▶ Your instructions
Write the data below out in full, exactly as it stands.

════════════════════

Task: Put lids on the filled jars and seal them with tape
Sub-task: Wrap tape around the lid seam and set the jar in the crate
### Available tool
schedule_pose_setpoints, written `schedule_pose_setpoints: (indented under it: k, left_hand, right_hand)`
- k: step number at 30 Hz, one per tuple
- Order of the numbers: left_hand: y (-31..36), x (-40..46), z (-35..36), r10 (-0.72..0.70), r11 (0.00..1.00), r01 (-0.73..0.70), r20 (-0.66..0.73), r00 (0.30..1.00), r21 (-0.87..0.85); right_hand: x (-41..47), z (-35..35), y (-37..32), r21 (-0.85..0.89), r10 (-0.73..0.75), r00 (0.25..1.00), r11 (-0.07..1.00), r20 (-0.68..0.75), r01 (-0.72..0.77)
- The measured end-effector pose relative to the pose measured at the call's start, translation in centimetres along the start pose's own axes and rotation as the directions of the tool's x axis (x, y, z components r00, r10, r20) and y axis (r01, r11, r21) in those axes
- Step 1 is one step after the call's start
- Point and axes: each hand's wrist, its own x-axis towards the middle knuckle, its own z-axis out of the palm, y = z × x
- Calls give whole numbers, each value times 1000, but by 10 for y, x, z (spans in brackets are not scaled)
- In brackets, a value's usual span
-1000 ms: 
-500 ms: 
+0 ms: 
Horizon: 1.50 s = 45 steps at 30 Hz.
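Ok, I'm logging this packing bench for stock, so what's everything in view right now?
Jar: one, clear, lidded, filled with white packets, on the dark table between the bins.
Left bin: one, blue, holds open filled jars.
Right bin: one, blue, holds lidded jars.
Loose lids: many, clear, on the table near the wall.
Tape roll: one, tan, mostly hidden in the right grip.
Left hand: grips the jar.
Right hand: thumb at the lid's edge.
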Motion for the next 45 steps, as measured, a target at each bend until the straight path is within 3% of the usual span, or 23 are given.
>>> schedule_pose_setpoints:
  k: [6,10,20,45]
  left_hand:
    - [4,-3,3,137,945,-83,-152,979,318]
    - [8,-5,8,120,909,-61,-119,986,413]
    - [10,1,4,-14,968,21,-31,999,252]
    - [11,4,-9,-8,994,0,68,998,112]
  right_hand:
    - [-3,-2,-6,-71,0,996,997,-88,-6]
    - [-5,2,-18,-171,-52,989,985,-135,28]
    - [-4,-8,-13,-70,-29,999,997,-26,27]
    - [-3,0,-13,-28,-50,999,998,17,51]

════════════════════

▶ Solution
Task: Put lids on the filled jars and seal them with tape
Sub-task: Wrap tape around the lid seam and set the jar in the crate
### Available tool
schedule_pose_setpoints, written `schedule_pose_setpoints: (indented under it: k, left_hand, right_hand)`
- k: step number at 30 Hz, one per tuple
- Order of the numbers: left_hand: y (-31..36), x (-40..46), z (-35..36), r10 (-0.72..0.70), r11 (0.00..1.00), r01 (-0.73..0.70), r20 (-0.66..0.73), r00 (0.30..1.00), r21 (-0.87..0.85); right_hand: x (-41..47), z (-35..35), y (-37..32), r21 (-0.85..0.89), r10 (-0.73..0.75), r00 (0.25..1.00), r11 (-0.07..1.00), r20 (-0.68..0.75), r01 (-0.72..0.77)
- The measured end-effector pose relative to the pose measured at the call's start, translation in centimetres along the start pose's own axes and rotation as the directions of the tool's x axis (x, y, z components r00, r10, r20) and y axis (r01, r11, r21) in those axes
- Step 1 is one step after the call's start
- Point and axes: each hand's wrist, its own x-axis towards the middle knuckle, its own z-axis out of the palm, y = z × x
- Calls give whole numbers, each value times 1000, but by 10 for y, x, z (spans in brackets are not scaled)
- In brackets, a value's usual span
-1000 ms: 
-500 ms: 
+0 ms: 
Horizon: 1.50 s = 45 steps at 30 Hz.
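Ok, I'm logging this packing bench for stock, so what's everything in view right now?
Jar: one, clear, lidded, filled with white packets, on the dark table between the bins.
Left bin: one, blue, holds open filled jars.
Right bin: one, blue, holds lidded jars.
Loose lids: many, clear, on the table near the wall.
Tape roll: one, tan, mostly hidden in the right grip.
Left hand: grips the jar.
Right hand: thumb at the lid's edge.
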Motion for the next 45 steps, as measured, a target at each bend until the straight path is within 3% of the usual span, or 23 are given.
>>> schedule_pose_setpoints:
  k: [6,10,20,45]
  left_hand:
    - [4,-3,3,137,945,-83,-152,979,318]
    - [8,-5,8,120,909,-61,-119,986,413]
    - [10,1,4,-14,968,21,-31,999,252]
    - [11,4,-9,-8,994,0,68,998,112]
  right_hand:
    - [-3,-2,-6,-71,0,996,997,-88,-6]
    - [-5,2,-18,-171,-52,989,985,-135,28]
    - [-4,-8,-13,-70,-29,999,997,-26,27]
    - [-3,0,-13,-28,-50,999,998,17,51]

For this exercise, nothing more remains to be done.